King Edward Science Base, South Georgia Islands British Antarctic Survey

For his part, the oceanographer Povl Abrahamsen, who will lead the mission to the ice block, considers it a "unique opportunity to visit the iceberg."

“Typically, it takes years to plan the logistics of marine science expeditions, but the Council for Environmental Research (NERC) in collaboration with the Government of South Georgia and the South Sandwich Islands and the Blue Belt Program They have seen the urgency to act quickly, and that will allow us to go to the iceberg and monitor the ecosystem ”.

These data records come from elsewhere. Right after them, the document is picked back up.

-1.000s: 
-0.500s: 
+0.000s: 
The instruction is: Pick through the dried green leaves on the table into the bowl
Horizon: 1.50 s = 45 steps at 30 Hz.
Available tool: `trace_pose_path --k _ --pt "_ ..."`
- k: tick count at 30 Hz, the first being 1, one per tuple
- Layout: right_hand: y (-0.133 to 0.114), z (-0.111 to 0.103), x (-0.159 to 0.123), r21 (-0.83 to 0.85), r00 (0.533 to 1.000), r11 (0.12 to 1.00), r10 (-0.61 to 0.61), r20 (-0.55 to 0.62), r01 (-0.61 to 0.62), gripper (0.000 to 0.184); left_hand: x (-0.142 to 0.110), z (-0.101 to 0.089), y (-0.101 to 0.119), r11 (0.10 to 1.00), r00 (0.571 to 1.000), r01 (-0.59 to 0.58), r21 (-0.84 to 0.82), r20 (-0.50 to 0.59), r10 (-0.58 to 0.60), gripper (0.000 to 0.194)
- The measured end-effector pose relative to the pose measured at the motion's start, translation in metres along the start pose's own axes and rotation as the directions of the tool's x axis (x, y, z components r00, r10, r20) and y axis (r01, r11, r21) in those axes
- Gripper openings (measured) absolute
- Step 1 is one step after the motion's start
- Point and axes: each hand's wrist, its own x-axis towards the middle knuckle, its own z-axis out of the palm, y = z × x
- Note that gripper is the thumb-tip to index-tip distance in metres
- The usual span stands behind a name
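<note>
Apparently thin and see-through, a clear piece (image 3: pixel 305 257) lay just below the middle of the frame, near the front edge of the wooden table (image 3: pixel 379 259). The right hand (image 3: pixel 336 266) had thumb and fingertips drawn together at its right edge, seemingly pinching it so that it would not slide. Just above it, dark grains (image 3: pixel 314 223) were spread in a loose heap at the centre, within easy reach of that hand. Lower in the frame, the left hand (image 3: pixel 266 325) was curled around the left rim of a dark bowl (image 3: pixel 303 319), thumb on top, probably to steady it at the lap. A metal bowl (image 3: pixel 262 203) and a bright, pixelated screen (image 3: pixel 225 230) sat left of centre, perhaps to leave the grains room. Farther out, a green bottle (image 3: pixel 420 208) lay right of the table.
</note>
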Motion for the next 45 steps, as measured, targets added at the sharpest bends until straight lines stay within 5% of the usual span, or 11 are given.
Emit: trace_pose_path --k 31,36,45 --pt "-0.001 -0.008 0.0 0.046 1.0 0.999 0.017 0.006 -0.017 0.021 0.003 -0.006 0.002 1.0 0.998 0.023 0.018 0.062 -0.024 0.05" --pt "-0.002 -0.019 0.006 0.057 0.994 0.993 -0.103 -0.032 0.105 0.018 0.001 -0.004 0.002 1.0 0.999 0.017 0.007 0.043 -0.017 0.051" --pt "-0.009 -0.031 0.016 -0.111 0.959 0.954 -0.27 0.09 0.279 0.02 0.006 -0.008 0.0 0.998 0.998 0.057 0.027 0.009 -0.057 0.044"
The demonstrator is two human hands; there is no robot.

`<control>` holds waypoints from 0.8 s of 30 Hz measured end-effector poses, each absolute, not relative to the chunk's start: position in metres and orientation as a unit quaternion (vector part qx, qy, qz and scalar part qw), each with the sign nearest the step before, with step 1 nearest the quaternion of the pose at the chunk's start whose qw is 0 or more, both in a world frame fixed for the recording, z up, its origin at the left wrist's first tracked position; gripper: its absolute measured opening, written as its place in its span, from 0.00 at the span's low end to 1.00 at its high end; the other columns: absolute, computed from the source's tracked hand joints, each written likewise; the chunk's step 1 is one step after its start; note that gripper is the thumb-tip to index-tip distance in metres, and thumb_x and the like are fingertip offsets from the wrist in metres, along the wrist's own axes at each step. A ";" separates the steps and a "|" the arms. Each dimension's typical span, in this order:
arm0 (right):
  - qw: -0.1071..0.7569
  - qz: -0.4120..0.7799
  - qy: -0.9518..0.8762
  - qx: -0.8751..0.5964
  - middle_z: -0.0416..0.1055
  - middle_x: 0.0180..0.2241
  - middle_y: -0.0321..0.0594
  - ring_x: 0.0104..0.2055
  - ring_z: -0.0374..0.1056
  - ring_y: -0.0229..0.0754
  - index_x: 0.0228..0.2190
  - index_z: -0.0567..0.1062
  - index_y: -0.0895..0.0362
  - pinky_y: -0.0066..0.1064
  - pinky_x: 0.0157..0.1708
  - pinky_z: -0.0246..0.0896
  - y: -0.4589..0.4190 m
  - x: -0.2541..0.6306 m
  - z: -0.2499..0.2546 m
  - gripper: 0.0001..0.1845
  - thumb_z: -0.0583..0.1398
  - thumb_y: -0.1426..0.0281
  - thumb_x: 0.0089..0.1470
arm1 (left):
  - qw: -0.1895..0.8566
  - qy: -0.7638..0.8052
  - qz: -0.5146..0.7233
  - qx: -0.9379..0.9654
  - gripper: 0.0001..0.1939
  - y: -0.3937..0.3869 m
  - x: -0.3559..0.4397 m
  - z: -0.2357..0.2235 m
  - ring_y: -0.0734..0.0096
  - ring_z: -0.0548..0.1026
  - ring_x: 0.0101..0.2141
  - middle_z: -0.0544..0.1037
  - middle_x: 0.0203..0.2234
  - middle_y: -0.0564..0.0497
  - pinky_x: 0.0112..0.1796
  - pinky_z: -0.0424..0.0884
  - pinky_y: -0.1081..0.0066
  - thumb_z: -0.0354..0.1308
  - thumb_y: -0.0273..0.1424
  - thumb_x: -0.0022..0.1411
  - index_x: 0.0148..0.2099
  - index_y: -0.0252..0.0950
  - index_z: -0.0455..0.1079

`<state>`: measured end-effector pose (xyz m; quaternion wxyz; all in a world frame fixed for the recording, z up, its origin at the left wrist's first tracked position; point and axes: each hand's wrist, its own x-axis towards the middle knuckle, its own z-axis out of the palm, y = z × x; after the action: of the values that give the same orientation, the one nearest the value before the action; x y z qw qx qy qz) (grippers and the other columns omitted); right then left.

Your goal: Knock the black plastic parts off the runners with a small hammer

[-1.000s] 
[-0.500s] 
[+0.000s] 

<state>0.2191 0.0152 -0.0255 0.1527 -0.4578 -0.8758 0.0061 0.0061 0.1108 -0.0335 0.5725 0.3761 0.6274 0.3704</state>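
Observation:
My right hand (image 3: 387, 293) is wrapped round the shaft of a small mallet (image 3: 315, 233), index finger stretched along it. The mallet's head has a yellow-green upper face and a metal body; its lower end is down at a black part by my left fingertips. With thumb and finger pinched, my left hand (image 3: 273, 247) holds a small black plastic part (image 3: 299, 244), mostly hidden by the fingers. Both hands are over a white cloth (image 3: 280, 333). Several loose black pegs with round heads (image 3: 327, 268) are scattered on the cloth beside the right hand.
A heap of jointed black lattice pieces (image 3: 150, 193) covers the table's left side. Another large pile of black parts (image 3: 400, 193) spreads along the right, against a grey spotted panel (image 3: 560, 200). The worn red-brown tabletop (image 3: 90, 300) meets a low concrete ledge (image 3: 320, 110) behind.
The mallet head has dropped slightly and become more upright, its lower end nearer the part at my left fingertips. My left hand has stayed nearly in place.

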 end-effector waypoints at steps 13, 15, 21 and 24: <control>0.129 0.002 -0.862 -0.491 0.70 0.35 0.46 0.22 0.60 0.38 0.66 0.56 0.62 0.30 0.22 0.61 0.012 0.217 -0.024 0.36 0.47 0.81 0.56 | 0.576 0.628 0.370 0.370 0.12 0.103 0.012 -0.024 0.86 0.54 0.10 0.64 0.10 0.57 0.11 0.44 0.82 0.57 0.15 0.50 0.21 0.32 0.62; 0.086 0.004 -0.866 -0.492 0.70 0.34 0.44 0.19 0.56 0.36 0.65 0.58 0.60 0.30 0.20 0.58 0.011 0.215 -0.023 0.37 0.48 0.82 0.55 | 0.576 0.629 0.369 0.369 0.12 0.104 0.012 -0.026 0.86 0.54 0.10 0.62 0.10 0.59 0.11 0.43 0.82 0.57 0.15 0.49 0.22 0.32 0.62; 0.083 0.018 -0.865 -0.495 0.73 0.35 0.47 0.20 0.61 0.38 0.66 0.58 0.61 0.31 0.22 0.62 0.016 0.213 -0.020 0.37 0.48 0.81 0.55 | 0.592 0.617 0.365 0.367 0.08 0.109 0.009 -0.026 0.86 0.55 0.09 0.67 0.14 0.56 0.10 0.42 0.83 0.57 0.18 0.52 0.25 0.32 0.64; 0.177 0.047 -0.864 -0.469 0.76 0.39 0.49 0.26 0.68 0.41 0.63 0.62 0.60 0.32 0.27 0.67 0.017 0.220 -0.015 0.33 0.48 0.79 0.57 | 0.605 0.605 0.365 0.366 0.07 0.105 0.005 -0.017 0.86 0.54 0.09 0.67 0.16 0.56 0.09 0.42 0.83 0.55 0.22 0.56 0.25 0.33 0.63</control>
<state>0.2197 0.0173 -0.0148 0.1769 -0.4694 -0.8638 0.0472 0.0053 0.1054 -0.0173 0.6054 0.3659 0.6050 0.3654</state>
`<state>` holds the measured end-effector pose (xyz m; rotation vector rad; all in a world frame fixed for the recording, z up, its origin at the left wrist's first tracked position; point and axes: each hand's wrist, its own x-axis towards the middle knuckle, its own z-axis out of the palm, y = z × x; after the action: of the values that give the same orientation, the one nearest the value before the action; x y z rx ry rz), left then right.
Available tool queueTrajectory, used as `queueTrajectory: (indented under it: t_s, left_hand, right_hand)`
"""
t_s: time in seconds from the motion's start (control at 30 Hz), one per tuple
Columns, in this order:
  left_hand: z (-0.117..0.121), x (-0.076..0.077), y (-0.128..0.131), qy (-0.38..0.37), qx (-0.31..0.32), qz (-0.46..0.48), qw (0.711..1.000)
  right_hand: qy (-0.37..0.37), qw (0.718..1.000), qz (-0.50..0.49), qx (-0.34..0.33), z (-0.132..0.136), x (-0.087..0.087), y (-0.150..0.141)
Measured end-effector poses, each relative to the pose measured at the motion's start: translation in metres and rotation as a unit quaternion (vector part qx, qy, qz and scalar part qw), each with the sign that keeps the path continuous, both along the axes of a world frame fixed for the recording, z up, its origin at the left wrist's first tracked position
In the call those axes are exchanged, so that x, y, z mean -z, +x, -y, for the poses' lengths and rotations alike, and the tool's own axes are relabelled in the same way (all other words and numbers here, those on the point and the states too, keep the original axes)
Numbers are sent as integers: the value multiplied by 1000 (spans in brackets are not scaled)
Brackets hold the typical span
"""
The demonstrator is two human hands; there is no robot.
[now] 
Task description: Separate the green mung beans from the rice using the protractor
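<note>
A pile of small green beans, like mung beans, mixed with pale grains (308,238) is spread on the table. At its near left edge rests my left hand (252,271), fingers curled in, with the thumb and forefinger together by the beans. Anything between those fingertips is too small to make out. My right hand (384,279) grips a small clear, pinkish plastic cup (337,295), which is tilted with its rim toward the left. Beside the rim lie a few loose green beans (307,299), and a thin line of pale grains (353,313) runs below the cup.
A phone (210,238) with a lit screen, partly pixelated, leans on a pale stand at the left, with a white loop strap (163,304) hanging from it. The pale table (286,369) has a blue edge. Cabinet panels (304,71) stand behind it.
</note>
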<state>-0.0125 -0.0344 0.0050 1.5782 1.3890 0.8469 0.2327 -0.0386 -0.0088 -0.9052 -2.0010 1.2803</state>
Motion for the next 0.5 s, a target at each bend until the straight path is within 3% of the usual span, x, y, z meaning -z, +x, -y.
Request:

Abrahamsen mentions many other negative impacts that they will try to examine, such as the change in temperature and salinity of the water or the destruction of the habitat of species that inhabit the seabed, although his colleague Geraint Tarling recalls that not everything is bad and that in the open ocean "an iceberg can have a positive impact because it carries powdered minerals that can fertilize the plankton around it, favoring the food chain."

The good news, at least with regard to these giant icebergs, is given to us by Carolina Gabarró, who recalls that by proceeding from a floating platform, their melting will not lead to a rise in sea level, something that cannot be said of others Antarctic icebergs that also float through the seas, such as the 200-square-kilometer icebergs that fell off the Pine Island Antarctic Glacier last February.